#### [WHAT NEEDS TO BE DONE]
Your task is to repeat exactly the lines below between the line holding "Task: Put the" and the line holding "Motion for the", inclusive, and only those.

#### [DATA EXCERPT]
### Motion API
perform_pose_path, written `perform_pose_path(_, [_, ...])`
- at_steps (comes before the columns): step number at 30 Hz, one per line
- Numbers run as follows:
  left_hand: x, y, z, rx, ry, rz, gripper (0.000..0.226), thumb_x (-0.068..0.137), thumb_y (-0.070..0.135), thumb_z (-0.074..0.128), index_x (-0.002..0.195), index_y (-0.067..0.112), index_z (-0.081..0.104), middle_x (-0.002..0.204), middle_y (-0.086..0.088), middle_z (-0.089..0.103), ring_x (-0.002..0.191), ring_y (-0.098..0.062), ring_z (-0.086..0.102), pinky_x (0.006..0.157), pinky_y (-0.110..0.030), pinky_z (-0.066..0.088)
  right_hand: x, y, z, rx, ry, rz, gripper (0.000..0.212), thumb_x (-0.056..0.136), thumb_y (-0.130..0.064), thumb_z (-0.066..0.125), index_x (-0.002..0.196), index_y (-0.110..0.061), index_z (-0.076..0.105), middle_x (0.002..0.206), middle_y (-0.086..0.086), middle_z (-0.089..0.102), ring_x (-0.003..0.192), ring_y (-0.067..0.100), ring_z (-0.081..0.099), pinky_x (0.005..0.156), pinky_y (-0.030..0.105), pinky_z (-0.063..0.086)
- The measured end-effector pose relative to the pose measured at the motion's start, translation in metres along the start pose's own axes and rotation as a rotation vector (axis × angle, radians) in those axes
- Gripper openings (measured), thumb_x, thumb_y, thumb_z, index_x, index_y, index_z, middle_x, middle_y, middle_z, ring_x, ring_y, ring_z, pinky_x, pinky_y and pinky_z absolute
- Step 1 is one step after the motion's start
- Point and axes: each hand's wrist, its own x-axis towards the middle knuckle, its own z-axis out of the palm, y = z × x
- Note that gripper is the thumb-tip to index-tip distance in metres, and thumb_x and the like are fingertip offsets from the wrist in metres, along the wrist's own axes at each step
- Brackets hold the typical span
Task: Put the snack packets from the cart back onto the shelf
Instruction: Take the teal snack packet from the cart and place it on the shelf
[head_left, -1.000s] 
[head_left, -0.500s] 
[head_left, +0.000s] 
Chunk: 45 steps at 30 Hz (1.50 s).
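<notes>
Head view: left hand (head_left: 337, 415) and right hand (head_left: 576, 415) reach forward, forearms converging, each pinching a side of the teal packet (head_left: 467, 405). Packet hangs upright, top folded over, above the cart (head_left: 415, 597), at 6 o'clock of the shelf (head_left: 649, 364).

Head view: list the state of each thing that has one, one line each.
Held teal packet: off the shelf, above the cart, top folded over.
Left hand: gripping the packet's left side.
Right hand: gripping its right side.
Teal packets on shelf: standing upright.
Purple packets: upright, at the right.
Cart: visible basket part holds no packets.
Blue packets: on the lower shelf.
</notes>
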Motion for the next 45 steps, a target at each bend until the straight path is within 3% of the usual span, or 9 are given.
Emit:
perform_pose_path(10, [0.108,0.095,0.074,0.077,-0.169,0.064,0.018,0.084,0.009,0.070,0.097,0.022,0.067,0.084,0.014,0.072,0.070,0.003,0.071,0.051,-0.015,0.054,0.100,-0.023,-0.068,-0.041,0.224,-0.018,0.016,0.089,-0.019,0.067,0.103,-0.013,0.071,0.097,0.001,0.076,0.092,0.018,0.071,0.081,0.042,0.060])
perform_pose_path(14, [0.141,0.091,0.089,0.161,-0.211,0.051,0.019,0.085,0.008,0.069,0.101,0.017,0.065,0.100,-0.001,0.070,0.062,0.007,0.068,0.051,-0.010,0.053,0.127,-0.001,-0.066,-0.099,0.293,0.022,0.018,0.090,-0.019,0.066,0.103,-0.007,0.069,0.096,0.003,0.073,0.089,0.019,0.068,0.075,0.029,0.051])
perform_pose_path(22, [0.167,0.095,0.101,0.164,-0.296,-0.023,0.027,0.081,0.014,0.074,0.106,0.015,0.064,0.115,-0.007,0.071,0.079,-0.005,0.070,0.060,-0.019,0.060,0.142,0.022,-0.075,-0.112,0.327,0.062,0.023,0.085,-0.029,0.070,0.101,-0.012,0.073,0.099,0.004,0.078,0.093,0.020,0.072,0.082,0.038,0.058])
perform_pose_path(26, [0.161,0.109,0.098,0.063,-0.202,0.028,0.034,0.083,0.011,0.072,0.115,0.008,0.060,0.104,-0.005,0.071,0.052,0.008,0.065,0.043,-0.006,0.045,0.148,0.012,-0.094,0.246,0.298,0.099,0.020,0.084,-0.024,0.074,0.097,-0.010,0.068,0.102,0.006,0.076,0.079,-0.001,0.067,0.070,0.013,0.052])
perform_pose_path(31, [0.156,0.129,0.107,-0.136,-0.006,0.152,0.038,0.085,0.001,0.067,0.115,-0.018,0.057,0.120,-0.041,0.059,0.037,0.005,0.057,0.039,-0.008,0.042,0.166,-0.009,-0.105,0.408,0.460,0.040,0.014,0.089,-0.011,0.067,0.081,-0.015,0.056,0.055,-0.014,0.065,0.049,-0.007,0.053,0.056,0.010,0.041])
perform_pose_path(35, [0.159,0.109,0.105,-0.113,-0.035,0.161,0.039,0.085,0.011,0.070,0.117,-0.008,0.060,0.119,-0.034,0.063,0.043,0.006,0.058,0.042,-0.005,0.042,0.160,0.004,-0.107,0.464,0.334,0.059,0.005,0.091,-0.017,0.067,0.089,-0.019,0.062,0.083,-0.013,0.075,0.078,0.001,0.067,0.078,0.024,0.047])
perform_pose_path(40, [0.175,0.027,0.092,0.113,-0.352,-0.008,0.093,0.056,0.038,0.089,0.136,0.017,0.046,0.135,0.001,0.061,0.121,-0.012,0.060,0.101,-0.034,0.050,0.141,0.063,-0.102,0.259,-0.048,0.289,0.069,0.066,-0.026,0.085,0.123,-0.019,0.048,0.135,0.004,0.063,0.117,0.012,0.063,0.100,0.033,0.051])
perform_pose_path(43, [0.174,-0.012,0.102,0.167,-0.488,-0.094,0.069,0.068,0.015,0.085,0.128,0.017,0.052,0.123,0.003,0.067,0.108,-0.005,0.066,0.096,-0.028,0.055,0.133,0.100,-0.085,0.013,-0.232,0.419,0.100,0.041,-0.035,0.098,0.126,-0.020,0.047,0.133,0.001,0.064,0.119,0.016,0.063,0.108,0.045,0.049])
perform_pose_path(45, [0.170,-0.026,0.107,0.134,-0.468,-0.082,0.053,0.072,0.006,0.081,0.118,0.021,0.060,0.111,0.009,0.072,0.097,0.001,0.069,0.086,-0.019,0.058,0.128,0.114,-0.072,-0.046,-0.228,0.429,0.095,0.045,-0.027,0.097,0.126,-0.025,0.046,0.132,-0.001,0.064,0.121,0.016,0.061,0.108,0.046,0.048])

#### [RESULT OF THIS EXERCISE]
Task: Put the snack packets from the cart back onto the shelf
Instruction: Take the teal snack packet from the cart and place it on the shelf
[head_left, -1.000s] 
[head_left, -0.500s] 
[head_left, +0.000s] 
Chunk: 45 steps at 30 Hz (1.50 s).
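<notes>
Head view: left hand (head_left: 337, 415) and right hand (head_left: 576, 415) reach forward, forearms converging, each pinching a side of the teal packet (head_left: 467, 405). Packet hangs upright, top folded over, above the cart (head_left: 415, 597), at 6 o'clock of the shelf (head_left: 649, 364).

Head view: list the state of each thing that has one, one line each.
Held teal packet: off the shelf, above the cart, top folded over.
Left hand: gripping the packet's left side.
Right hand: gripping its right side.
Teal packets on shelf: standing upright.
Purple packets: upright, at the right.
Cart: visible basket part holds no packets.
Blue packets: on the lower shelf.
</notes>
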Motion for the next 45 steps, a target at each bend until the straight path is within 3% of the usual span, or 9 are given.

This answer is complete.